For some of my colleagues, networking and connections paid off and resulted in jobs at their alma maters or other institutions within their denominational homes. Other colleagues, because they were attending a secular state institution, seemingly did not bother with applying for jobs within their denominational networks, knowing their educational backgrounds were not “confessional” enough. And still others regularly received rejections and were turned away from the very institutions they had long tried to foster the right relationships with to one day land a job.
Narrow interests in hiring
As with current faculty, women and persons of color on the academic job market face additional challenges. Many schools are cognitive of the lack of diversity among their faculty, but they fail to offer job calls that rectify this lack of diversity. Instead, they tokenize women and candidates of color.
Schools might look for a scholar whose research intersects with gender or race and indicate that they are strongly interested in candidates from diverse gender and racial backgrounds. In so doing, however, they reduce the scholarship of candidates to their gender or racial identity, as if a woman of color could not have research and teaching expertise in a subject such as “white evangelicalism.”
“The current job market necessitates junior scholars have incredibly thick skin in order to withstand rejection.”
The current job market necessitates junior scholars have incredibly thick skin in order to withstand rejection from networks and institutions in which they have spent years trying to become qualified to work.
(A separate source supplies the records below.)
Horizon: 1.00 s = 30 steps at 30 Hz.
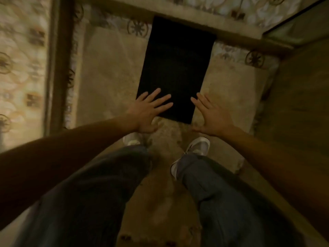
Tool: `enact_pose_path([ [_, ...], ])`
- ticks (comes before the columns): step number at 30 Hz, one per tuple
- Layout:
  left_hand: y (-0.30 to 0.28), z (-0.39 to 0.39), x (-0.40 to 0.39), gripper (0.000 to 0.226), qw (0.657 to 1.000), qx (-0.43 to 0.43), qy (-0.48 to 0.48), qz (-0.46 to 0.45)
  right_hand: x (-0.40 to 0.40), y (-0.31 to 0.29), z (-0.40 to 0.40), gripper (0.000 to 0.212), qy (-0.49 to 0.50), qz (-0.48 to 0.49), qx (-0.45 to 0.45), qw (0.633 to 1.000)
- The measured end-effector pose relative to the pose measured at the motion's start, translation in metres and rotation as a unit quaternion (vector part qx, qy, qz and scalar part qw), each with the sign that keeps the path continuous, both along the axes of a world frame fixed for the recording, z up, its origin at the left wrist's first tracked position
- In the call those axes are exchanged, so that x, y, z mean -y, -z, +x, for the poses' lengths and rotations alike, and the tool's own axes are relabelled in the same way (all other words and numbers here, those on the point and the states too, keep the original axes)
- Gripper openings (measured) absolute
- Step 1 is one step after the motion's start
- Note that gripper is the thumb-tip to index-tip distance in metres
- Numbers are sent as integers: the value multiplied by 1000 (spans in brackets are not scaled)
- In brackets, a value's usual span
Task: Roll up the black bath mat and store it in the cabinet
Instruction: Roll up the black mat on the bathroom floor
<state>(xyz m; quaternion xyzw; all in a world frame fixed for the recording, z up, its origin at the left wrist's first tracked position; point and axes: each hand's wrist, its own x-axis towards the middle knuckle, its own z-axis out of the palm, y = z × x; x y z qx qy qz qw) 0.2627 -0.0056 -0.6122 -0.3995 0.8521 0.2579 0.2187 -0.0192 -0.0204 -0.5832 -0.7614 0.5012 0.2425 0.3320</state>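
The black bath mat [176, 68] lies flat and unrolled on the tiled floor, its far end against a raised sill. My left hand [149, 111] hovers over the mat's near left corner, fingers spread, holding nothing. My right hand [211, 116] is spread open over the near right corner, partly over the bare floor. Whether either hand touches the mat I cannot tell. No cabinet is clearly in view.
My two feet in light shoes [197, 145] stand just before the mat's near edge. A dark wooden frame [58, 65] runs along the left beside a patterned wall. A raised sill [178, 15] crosses the top, and a brown panel [302, 97] stands at right.
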Motion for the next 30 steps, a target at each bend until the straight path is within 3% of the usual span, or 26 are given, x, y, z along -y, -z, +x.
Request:
enact_pose_path([
  [6, 124, 2, 25, 87, 992, 36, 113, -51, -3, 139, 1, 107, -113, -30, 23, 993],
  [11, 187, 7, 10, 81, 990, 11, 142, -8, -23, 211, 3, 79, -151, -40, 73, 985],
  [14, 209, 13, -6, 58, 988, -39, 141, -51, -31, 239, -7, 60, -150, -36, 114, 981],
  [19, 222, 12, -13, 44, 978, -110, 118, -133, -28, 258, -17, 38, -173, -114, 201, 958],
  [25, 210, 19, -22, 28, 983, -60, 81, -151, -39, 248, -24, 33, -113, -175, 220, 953],
  [30, 208, 7, -21, 31, 987, -68, 0, -142, -54, 240, -31, 34, -36, -200, 224, 953],
])
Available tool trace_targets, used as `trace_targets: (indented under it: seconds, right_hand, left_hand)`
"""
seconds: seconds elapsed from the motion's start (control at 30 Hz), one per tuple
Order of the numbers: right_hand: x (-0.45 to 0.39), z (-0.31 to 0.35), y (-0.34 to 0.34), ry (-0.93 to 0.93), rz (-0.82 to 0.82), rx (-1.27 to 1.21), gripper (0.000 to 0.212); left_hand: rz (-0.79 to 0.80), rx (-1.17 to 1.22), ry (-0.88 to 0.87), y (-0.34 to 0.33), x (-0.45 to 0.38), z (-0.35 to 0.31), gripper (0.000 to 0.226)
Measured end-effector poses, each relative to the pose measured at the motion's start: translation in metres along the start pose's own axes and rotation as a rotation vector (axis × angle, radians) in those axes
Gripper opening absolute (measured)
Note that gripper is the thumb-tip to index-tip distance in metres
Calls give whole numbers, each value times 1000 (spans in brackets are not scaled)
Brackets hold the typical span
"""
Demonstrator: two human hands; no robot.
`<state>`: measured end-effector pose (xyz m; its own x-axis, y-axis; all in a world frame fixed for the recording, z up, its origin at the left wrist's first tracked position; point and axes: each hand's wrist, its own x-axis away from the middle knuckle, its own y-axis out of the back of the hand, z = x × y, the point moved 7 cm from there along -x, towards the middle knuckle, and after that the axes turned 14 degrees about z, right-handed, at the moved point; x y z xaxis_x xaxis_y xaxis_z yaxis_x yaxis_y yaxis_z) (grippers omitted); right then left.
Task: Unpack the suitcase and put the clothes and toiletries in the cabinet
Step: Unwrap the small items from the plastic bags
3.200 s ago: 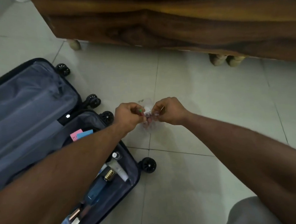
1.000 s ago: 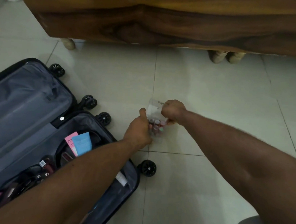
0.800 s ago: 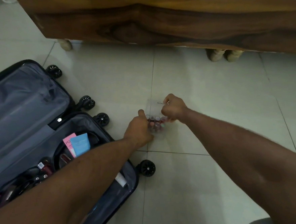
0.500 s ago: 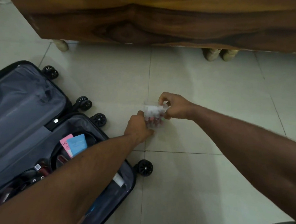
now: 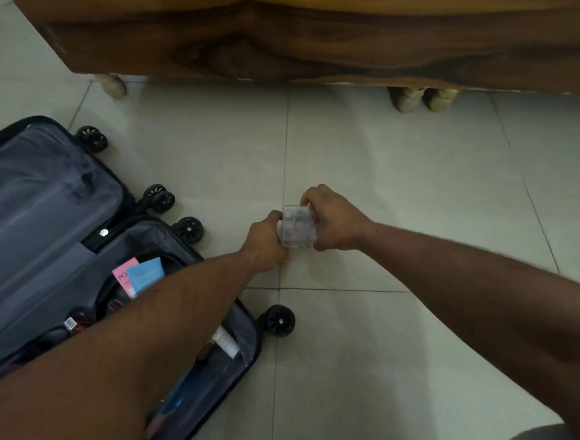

It also means that increasingly there can be little incentive to engage in the academic structures of denominational life.
The Ph.D. versus the D.Min.
For scholars of religion, this is even more true, particularly with the growth of doctor of ministry programs.
This relatively new degree program, which gained popularity in the latter half of the 20th century, sought to provide an additional revenue stream to financially struggling seminaries and divinity schools. Ministry practitioners who enjoyed their master’s-level education could return to school for a program of specialized study. Pitched as a practical and professional degree, the doctor of ministry implicitly characterizes the doctor of philosophy as being an impractical and ivory tower degree. Why would denominational bodies seek such academic expertise when they could have practical expertise?
This is not to criticize doctor of ministry programs or belittle the accomplishment of those who pursue such a course of study. Indeed, the current societal conversation about academic titles like “Doctor” is a particularly important conversation to be had in liberal Protestant circles. It is an incredibly important conversation for those persons in our denominational circles pursuing Ph.D.s and looking toward a future denominational body with no place for their expertise — denominational schools are dying and denominations themselves might just as easily look to a well-connected and successful pastor who just finished a D.Min.
What’s next?
The solutions to the problems that plague American higher education are not all together clear, and denominational schools face an increasingly uncertain future.
Judson College, a Baptist women’s college, recently announced that it must raise $500,000 by Dec. 31 and another $1 million by the end of the academic year in order to survive. The closure of the 182-year-old school would be a tragic loss for Baptist life, but also for those who work there, including about 30 academic faculty.
In a digital age, when everyone has more information available at the very tips of their fingers at every moment of the day, what is the value of expertise in denominational life? And if the institutions are not valuable enough to financially sustain and support, are the people who teach and research at them any more valuable?
Andrew Gardner is a visiting faculty associate of American religious history and Louisville Institute postdoctoral research fellow at the Hartford Institute for Religion Research. He holds a Ph.D. in American religious history and has recently been in the market for higher education jobs.
Related articles:
What should it cost a denomination to control governance of a university?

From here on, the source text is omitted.